We’ve heard from three prominent ESPN reporters and The Athletic over the course of the past few days, all recounting various aspects of Love’s current situation with the struggling Cavaliers.
For a crash course in the entirely unsatisfying latest Kevin Love trade narrative, consider the following:
- On Dec. 6, Adrian Wojnarowski wrote that the Cavaliers are expressing a “willingness to listen to offers” for Love.
- On Dec. 9, Brian Windhorst added in his podcast that the 31-year-old forward is “clearly unhappy” on the 5-17 Cavaliers.
- On Dec. 9, Shams Charania reported that Love would prefer to be dealt to a contender if he’s moved.
- On Dec. 9, Tim Bontemps published a story in which Love is quoted as saying “nothing’s changed.”
In essence, the veteran remnant of a contender isn’t thrilled to be playing for the franchise as it drags itself through a rebuild. Said player would prefer to play for a winning team and his organization is open to the idea of trading him.
None of this is any more true than it was six months ago, let alone groundbreaking.
The question is what the Cavs might be able to get in exchange for him given the $120 million owed to him through 2022-23.
There are no shortage of contending teams that could benefit from Love’s skills and experience but his contract makes him a significant investment.

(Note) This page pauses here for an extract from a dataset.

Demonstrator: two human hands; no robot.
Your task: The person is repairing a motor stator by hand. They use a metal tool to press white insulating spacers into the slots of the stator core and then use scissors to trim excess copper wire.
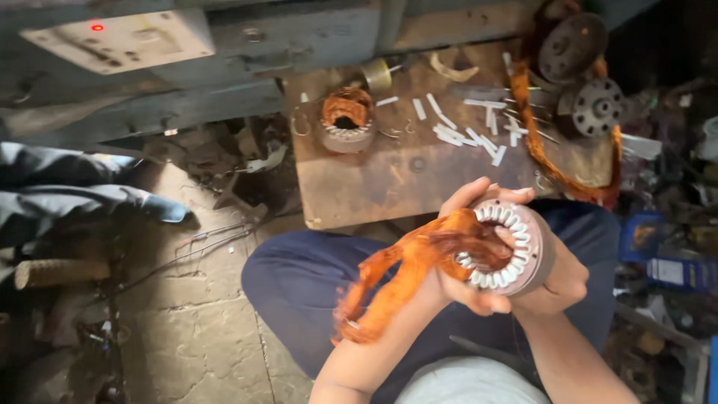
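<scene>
Grip: my left hand [456,280] and right hand [557,280] clasp the stator [516,251], left fingers around its copper winding [404,273].
Packages: blue boxes [677,269] right of the stator.
Table [389,179]: beyond the stator, carrying white strips [467,135] and another wound stator [346,120].

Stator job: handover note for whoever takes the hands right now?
Left hand: gripping the copper coil where it enters the stator, thumb on the core's face.
Right hand: cradling the stator from behind, over the lap.
Done: part of the coil sits in the slots, which already have white liners.
Left: a long coil loop hangs loose toward the left knee.
On the bench: a second wound stator, white paper strips, more copper wire.
</scene>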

Not surprisingly, the type of team interested in adding Love as a final piece is also the type of team at or above the salary cap.
Complicating matters is the fact that the Cavs themselves are pressed up against the luxury tax and would have limitations in what they could take back above and Love’s deal.
In essence, Cleveland couldn’t just resign to fate and play the role of contract garburator in an effort to net draft assets because they’d have to take back equal or lesser value from a team in a similar predicament themselves.
If Cavs general manager Koby Altman commits to keeping the organization below the luxury tax, they’d almost certainly need to find a team willing to take back more in a deal then they’re giving up.
Does that all but rule out tax-bound contenders like the Trail Blazers and Rockets? Potentially so.
There are a few teams with some space under the tax threshold to spare – teams like the Boston Celtics, Utah Jazz and Dallas Mavericks – but any commitment to Love would be a commitment until 2023.
For that reason, the Cavs may be hard-pressed to find sufficient value for Love, even if they have several teams that would benefit immensely from the addition of the five-time All-Star.
Consider the Love situation similar to the Chris Paul situation in Oklahoma City. Nobody denies that the Thunder or Cavaliers are interested in unloading their misplaced veteran stars but that’s not – and has never been – what stands in the way of a deal.